Return the full listing word for word, but drop every picture from it.

───

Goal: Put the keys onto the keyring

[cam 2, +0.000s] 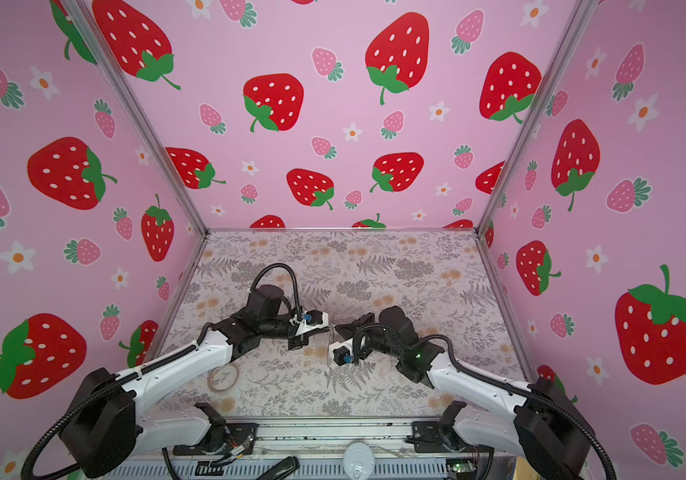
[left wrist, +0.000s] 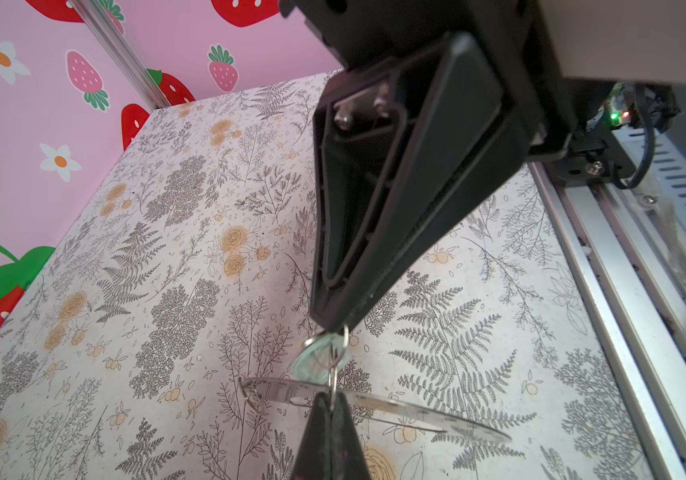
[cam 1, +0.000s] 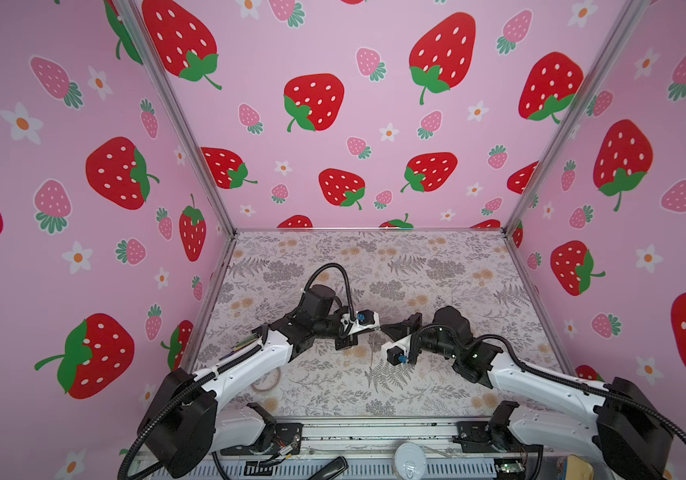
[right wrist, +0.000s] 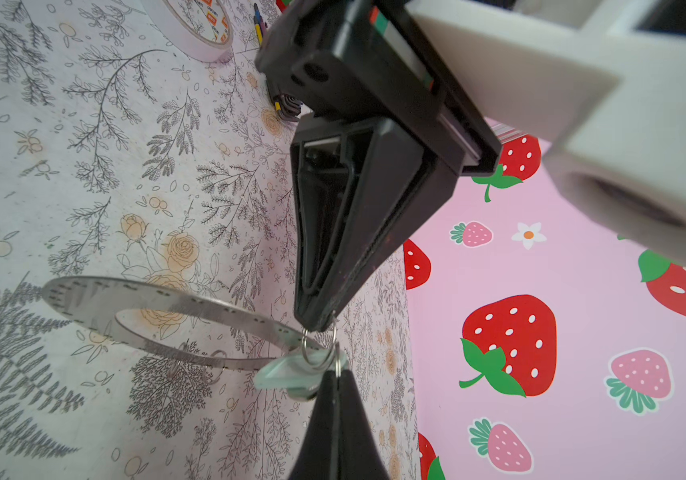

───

■ **ANSWER TO THIS EXERCISE**
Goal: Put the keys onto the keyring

[cam 2, +0.000s] 
[left wrist, +0.000s] 
[cam 1, +0.000s] 
[right wrist, +0.000s] 

No additional output is expected for this exercise.